Van Morrison, “Moondance” — Because I have colleagues who would kill me if I didn’t include it.
R.E.M., “Man on the Moon” — Hey, yeah yeah yeah.
Paul Simon, “Song About the Moon” — “Walk along the craters in the afternoon, When the shadows are deep and the light is alien ...”
Bonnie Tyler, “Total Eclipse of the Heart” — The obvious choice. Tyler herself will be singing it on a cruise ship Monday afternoon, backed by DNCE.
The Police, “Invisible Sun” — It’s about war and poverty and hope, but for the event, we just kinda like the title.
Bill Withers, — “Ain’t No Sunshine” — A classic at any time.
Pink Floyd, “Eclipse” — From “Dark Side of the Moon,” of course.
Johnny Cash, “Ring of Fire” — Just don’t burn your eyes out, looking at it without the right glasses.
Klaus Nomi, “Total Eclipse” — Some early-’80s operatic new wave with your eclipse?
Iron Maiden, “Total Eclipse” — “Mother nature’s black revenge on those who wasted her life”? That’s one way to look at it.
U2, “The Unforgettable Fire” — A solar eclipse occurred while U2 was recording the album in Ireland’s Slane Castle. In a documentary about the making of the album, as the band watched the phenomenon, someone declares, “Look what you’ve done now with your bloody rock ’n’ roll music, you’ve put out the sun.”
Soundgarden, “Black Hole Sun” — Chris Cornell, R.I.P.

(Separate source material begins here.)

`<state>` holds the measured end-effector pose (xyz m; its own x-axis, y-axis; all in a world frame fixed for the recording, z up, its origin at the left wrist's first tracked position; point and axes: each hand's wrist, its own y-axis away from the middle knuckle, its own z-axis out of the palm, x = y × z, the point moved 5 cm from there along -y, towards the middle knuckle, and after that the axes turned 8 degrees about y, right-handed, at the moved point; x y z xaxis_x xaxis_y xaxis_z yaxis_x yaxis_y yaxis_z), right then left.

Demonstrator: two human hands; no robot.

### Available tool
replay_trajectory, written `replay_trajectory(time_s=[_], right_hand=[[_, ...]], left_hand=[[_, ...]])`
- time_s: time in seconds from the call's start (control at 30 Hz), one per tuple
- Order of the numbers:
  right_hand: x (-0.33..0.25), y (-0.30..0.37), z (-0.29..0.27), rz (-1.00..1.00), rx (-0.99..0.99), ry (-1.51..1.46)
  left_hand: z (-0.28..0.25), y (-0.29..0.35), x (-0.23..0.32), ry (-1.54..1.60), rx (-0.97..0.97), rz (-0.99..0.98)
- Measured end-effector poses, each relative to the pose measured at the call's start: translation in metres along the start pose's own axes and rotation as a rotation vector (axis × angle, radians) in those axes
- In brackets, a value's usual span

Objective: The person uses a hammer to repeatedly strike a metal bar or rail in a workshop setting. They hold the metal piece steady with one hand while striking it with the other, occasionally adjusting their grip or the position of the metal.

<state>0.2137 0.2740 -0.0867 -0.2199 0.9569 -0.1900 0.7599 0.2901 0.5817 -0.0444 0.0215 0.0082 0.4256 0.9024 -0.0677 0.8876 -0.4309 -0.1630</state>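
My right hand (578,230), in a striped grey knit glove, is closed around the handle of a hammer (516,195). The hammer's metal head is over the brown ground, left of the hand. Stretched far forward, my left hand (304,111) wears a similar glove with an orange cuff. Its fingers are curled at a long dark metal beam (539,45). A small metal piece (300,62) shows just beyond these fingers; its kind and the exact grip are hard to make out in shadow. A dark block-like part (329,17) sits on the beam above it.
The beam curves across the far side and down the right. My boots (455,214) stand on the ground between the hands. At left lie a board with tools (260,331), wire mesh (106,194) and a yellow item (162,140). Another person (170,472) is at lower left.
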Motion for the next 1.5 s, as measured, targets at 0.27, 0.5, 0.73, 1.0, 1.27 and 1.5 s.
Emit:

Carly Simon, “You’re So Vain” — You flew your Learjet up to Hopkinsville, to see the total eclipse of the sun. Isn’t that how it goes?
Ray Charles, “The Sun’s Gonna Shine Again” — Unless, of course, it’s cloudy.

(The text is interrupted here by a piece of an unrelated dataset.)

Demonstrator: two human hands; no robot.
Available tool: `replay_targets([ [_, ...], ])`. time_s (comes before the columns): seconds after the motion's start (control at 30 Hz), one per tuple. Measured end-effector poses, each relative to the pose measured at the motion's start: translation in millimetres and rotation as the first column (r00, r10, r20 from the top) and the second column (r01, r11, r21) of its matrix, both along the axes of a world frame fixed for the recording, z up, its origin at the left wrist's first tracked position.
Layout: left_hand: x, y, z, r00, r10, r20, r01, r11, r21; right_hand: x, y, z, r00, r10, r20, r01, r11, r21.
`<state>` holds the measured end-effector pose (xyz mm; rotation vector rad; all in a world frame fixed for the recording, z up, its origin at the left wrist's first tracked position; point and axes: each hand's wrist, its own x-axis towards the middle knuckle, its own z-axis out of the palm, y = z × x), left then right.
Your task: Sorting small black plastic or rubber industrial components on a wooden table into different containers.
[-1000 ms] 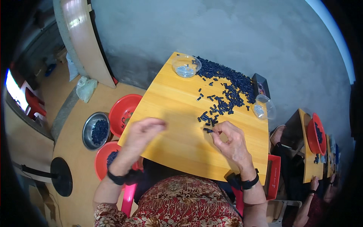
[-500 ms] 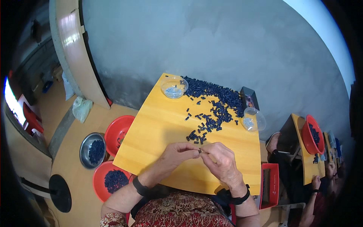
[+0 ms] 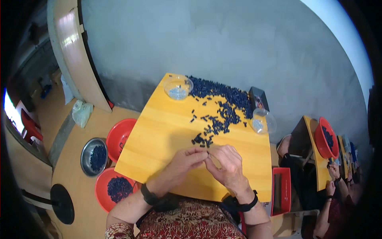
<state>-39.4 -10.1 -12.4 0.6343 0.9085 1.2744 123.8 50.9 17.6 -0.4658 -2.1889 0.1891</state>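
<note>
My left hand (image 3: 181, 162) and right hand (image 3: 229, 165) meet at the fingertips, gripping what I can't tell; a slack pinch could lose it among the black pieces (image 3: 230, 115) beyond.

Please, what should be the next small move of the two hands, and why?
Perhaps the left hand and right hand could press gently toward each other: their fingertips meet over the yellow table, close to the loose black pieces, as if sharing something small, though it is mostly hidden.
</note>
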Motion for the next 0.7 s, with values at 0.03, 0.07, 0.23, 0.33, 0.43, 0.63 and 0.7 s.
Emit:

Little Big Town, “Day Drinking” — If this is how you’ve been celebrating the eclipse, you might want to skip going back to work.

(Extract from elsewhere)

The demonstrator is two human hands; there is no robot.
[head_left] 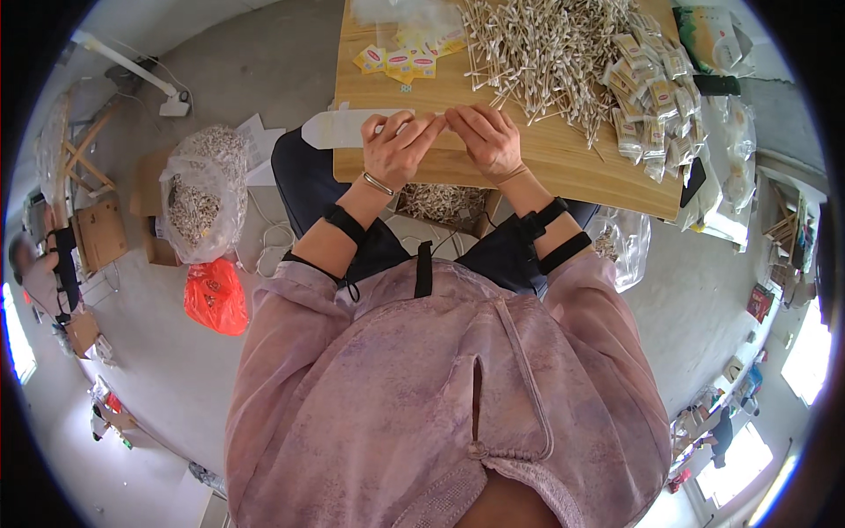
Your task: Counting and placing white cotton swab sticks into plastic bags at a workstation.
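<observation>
Head view: over the wooden table, left hand and right hand curl partly closed; any grip is indiscernible.

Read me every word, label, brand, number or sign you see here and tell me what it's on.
Yellow-and-white cards: red labels, lettering too small to read.
Small packets, at the table's right: printing too small to read.
Green-and-white bag, past the packets: markings too blurred to read.
Nothing here is clear enough to quote.
</observation>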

Sheryl Crow, “Soak Up the Sun” — And if you have been day drinking, you might as well. Just don’t fall asleep and turn into a lobster.
The Beatles, “Here Comes the Sun” — And, we can get on with our day.
John Denver, “Sunshine on my Shoulders” — Yes, the eclipse was cool. But nothing beats a sunny day.